EXERCISE PROMPT: Where a line below holds the string "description", that line goes into the answer.

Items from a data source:
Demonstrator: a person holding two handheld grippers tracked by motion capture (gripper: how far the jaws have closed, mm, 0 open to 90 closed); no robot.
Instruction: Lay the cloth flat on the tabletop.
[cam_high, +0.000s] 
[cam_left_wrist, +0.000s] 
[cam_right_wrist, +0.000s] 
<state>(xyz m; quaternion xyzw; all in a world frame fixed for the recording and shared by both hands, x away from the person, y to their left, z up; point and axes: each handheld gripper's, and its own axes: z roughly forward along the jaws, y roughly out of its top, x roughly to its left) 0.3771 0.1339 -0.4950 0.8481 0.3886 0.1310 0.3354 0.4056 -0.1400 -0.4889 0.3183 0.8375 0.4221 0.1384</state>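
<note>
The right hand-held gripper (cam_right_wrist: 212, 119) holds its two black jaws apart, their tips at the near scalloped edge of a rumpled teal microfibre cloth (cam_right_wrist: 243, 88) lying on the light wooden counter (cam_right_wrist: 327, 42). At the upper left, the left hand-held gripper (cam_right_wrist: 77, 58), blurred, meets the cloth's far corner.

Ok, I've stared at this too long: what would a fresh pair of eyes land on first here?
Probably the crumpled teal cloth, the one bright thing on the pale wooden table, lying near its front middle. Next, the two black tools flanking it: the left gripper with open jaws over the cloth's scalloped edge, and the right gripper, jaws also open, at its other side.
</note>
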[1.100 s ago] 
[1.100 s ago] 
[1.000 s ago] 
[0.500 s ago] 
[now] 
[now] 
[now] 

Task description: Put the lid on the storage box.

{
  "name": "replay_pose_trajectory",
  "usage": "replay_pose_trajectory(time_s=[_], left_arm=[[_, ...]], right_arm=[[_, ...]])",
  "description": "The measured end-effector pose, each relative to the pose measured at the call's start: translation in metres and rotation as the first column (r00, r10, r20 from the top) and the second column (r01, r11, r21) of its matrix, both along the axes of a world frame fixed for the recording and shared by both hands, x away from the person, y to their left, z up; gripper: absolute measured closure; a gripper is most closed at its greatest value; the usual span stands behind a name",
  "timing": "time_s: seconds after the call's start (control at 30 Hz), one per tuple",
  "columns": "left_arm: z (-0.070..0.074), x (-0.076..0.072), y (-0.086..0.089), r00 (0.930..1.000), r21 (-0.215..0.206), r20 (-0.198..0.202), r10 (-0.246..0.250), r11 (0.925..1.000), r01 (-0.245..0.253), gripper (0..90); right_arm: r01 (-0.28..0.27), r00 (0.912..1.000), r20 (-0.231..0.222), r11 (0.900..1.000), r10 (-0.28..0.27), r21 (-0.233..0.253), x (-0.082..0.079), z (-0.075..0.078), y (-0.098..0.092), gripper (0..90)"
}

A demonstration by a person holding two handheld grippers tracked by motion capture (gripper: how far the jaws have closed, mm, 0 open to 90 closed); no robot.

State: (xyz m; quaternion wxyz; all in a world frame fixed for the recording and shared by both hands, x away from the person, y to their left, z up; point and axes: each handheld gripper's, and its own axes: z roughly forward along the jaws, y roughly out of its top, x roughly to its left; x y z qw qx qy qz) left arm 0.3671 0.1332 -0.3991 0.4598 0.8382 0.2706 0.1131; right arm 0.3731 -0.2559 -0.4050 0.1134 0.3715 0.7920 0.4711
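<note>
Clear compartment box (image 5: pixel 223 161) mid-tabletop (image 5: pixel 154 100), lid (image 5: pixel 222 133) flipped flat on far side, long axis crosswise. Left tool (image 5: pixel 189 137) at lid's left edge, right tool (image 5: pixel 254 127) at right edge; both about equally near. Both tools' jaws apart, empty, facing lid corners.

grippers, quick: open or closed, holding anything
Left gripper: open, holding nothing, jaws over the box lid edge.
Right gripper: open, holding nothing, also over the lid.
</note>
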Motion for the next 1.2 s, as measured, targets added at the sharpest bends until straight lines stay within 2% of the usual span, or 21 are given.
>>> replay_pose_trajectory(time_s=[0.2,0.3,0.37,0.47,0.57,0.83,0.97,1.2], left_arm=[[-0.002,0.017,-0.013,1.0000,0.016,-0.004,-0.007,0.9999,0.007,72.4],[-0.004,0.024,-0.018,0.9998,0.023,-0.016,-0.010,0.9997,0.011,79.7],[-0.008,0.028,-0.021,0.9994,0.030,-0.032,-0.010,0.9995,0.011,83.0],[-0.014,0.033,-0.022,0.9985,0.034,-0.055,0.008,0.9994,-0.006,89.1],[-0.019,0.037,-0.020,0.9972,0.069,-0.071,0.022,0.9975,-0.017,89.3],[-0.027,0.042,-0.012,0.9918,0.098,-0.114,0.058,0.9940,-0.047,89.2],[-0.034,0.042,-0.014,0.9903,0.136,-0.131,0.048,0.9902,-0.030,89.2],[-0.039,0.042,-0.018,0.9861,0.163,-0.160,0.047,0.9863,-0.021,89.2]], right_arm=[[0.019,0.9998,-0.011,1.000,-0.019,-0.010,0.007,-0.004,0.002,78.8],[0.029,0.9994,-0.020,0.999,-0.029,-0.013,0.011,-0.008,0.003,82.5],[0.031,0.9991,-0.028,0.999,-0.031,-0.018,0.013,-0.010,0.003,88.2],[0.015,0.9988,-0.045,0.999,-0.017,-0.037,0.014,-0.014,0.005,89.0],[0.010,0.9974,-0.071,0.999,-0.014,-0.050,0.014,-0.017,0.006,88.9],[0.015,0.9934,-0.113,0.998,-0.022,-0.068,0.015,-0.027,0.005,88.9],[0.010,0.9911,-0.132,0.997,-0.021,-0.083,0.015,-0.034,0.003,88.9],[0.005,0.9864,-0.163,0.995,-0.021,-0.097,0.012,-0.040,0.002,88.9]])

REPLY:
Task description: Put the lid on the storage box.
  "description": "The measured end-effector pose, each relative to the pose measured at the call's start: translation in metres and rotation as the first column (r00, r10, r20 from the top) and the second column (r01, r11, r21) of its matrix, both along the axes of a world frame fixed for the recording and shared by both hands, x away from the person, y to their left, z up; gripper: absolute measured closure; a gripper is most closed at its greatest value; the usual span stands behind a name",

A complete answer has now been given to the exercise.